I told him I understood he was feeling upset and that was not my intention- but after my goodbye email with no reply from him I took it to mean he was still quite angry, and I didn't want to push for information, or pressure him. (he hates that-it's a huge trigger for him) I completely validated his feeling blindsided.

I have reason to believe that my response took some of the heat off both of us.

I am very torn. I didn't want any of this-and his whole fall/winter has been one of staggering peaks and deep canyons.

Validation seems to work on him like a secret potion. He's the type to have overwhelming "buyers remorse " when he realizes the extent of what he's done.

it's very difficult to force myself out of love for him. Sad, but true.

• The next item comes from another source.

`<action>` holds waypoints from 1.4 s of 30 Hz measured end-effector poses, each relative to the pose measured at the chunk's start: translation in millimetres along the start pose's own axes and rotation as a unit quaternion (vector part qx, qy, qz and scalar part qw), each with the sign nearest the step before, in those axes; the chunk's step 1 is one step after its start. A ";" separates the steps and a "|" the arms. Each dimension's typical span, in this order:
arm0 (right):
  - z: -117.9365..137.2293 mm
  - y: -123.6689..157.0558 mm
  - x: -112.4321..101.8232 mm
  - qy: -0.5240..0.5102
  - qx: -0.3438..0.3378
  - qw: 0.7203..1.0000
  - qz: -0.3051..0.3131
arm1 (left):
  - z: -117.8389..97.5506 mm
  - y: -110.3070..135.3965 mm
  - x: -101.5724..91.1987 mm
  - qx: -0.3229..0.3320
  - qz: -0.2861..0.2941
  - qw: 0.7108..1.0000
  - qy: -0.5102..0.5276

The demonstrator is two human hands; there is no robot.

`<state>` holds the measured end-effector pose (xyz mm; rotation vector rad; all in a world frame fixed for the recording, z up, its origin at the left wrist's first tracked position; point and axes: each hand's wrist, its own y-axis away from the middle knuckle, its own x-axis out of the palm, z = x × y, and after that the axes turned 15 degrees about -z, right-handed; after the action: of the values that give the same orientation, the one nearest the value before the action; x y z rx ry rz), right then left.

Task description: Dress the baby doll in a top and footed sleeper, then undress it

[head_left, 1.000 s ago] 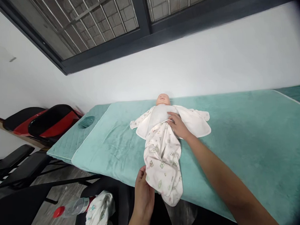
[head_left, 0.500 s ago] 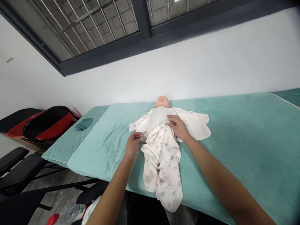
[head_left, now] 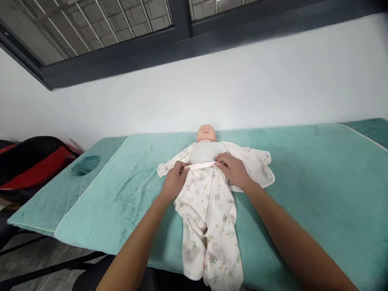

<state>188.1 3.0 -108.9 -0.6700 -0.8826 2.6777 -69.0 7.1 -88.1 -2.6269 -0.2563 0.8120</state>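
Observation:
A baby doll (head_left: pixel 206 133) lies on its back on a teal padded table (head_left: pixel 310 188), head toward the wall. Under it an open white printed top (head_left: pixel 256 164) spreads out to both sides. White printed footed trousers (head_left: pixel 209 221) cover its legs and hang over the table's near edge. My left hand (head_left: pixel 174 180) grips the waistband at the doll's left side, fingers closed. On the other side my right hand (head_left: pixel 234 170) grips the same waistband, fingers curled.
A white wall with a dark-framed window (head_left: pixel 177 27) stands behind the table. Black and red chairs (head_left: pixel 25 162) are at the left. The table has a face hole (head_left: pixel 85 165) near its left end. Grey floor and black table legs (head_left: pixel 42 274) show below left.
My left hand has come up from the trouser feet at the table's edge to the waistband. The trousers now lie spread flatter over the doll's legs. The view has shifted left.

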 end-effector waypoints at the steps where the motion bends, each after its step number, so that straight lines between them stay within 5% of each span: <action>1: -3.4 -3.4 1.1 0.006 0.026 1.000 0.001 | 5.9 -7.1 4.7 -0.018 -0.031 0.999 0.007; 7: -19.4 -13.9 13.8 -0.075 0.216 0.974 -0.008 | 36.5 -30.1 31.5 -0.107 -0.043 0.979 0.168; 13: -7.1 -0.5 12.2 -0.063 0.200 0.976 -0.060 | 44.9 -28.5 -2.2 -0.149 0.165 0.949 0.222; 20: -9.4 2.4 -25.5 -0.102 0.286 0.938 0.165 | 43.8 -29.4 -24.1 -0.121 0.288 0.921 0.233; 24: -7.8 1.9 -31.4 -0.209 0.317 0.897 0.227 | 38.8 -29.7 -27.3 -0.136 0.325 0.906 0.234; 28: -3.8 4.7 -27.0 -0.252 0.331 0.880 0.229 | 36.2 -25.3 -24.3 -0.139 0.314 0.906 0.248; 36: -9.3 14.4 -7.9 -0.226 0.332 0.913 0.076 | 40.9 -12.8 1.9 -0.123 0.144 0.950 0.248; 42: -20.9 12.7 8.9 -0.250 0.357 0.900 -0.005 | 50.4 -11.0 22.7 -0.099 0.077 0.956 0.267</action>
<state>189.7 6.6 -134.6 0.1982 0.0691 2.8926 -80.1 38.6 -133.5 -2.9591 0.0196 0.0963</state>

So... .  I wish I had that full coat of body armor, or at least a bad ass trench coat like the Matrix. LOL

But I don't.

thanks again,

GL


Title: Re: e-mail threats
Post by: Rose1 on January 16, 2013, 10:09:57 PM


Sounds like he and his attorney cooked up a plan to sell the house and you getting an attorney spoiled his plan. So sad. His problem not yours> You are entitled to look out for your own interests and if that stops him from doing stuff he shouldn't or calls him on his behaviour so be it - that's what an attorney is for. Sounds like you are doing what you badly need to do - protect yourself. Don't worry about his threats, sounds like a spoiled 2 year old to me. Keep doing what you are doing and working with your attorney and best not email your ex.